** Activity **
The lines that make up this material should each be returned exactly.

** Data section **
***

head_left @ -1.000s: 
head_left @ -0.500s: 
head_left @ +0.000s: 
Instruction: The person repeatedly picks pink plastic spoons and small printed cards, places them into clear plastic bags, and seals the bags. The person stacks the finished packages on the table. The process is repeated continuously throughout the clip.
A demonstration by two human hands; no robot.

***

** Solution to the exercise **
head_left @ -1.000s: 
head_left @ -0.500s: 
head_left @ +0.000s: 
Instruction: The person repeatedly picks pink plastic spoons and small printed cards, places them into clear plastic bags, and seals the bags. The person stacks the finished packages on the table. The process is repeated continuously throughout the clip.
A demonstration by two human hands; no robot.

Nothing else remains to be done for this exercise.